What are phospholipids
one of the fatty acids is replaced by a phosphate group. The phosphate group is hydrophilic and the fatty acid is still hydrophobic like regular.
These are stored in the cell membrane
Properties of triglycerides and phospolipids
Triglyceride: Long hydrocarbon tails of fatty acids contain alot of energy
Insoluble so they dont affect water potential meaning the cell will swell
Phospholipid: Make up the bilayer of the cell membrane and control what enters and leaves a cell
The heads are hydrophillic and their tales are hydrophobic so they form a double layer with their heads facing outwards towards the water and their tales on the inside which are hydrophobic meaning water-soluble substances cant pass through easily
Describe the emulsion test
Shake the test substance with ethanol for about a minute then pour solution into water
Any lipid will show as milky emulsion
What reaction links amino acids together and what bond forms between them
Condensation reaction
Peptide reaction
What reaction breaks down dipeptides and polypeptides
hydrolisis
What is the primary structure
The sequence of amino acids in the polypeptide chain
What is the secondary structure
The polypeptide chain doesn’t remain flat
i.e. Hydrogen bonds form between the amino acids in the chain making it automatically coil
What is the tertiary structure
The coiled or folded chain of amino acids is folded or coiled even further
Further bonds created (hydrogen and ionic)

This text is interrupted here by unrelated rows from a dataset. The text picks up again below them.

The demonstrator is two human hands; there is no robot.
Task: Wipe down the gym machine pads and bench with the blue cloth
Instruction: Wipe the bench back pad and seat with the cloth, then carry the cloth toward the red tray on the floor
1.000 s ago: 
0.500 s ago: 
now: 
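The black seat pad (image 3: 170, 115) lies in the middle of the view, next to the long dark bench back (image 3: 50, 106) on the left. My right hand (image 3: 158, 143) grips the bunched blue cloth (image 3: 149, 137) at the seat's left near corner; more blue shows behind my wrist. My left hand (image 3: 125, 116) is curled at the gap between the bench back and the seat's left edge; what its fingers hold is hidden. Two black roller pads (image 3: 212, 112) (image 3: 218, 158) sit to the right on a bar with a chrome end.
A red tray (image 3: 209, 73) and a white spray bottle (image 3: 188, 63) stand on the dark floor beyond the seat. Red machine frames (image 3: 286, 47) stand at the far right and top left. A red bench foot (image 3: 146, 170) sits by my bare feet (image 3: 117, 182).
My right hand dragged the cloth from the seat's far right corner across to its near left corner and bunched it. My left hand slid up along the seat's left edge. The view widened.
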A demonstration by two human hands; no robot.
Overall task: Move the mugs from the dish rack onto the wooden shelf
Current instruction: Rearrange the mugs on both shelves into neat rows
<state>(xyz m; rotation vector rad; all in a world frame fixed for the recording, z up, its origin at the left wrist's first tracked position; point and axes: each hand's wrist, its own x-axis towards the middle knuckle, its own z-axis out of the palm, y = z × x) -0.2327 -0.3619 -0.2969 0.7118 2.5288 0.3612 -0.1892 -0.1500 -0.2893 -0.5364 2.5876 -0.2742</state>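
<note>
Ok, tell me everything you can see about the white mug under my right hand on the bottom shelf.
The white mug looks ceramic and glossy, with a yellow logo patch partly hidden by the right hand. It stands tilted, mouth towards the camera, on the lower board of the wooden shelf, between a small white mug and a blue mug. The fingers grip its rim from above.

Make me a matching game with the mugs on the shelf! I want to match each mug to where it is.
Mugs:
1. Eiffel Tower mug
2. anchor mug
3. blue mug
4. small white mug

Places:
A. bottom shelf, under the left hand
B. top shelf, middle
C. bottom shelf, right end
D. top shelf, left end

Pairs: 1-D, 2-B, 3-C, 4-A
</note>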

Disulfide bridges also form
What is the quaternary structure
Some proteins are made from several seperate polypeptide chains held together by bonds
The quaternary structure is the way these polypeptide chains are assembled together.
How to test for proteins
BUIRET TEST
The test solution must be alkaline-to do this add a few drops of sodium hydroxide solution
Then add copper sulfate solution
If there is a protein present the solution will turn purple, if there’s no protein it will stay blue
What is the induced fit model
Substrate binds into active site, but the active site changes slightly to fit substrate. The products are then produced like normally
What factors affect enzyme activity
Temperature -higher temperature, higher rate of reaction until a certain temperature where the enzyme will denature
pH - Generally optimum pH is 7
Substrate concentration - The higher the substrate concentration the higher the rate of reaction, this is true until you reach the point of saturation where all the active sites are filled and it will not make a difference if there are more substrates
Enzyme concentration works the same as the above
Competitive inhibitors
molecules that have a similar shape to that of the substrate molecules. They compete with the substrate to block the active site from the substrate. no reaction takes place with them, they purely block the active site from reacting
In the long run it will reach the same rate of reaction it will just take longer to reach this point
Non competitive inhibitor
Bind to the enzyme away from the active site changing the shape of the active site meaning substrate molecules can no longer fit to the active site.
This means rate of reaction will never be reached as the shapes are being changed forever.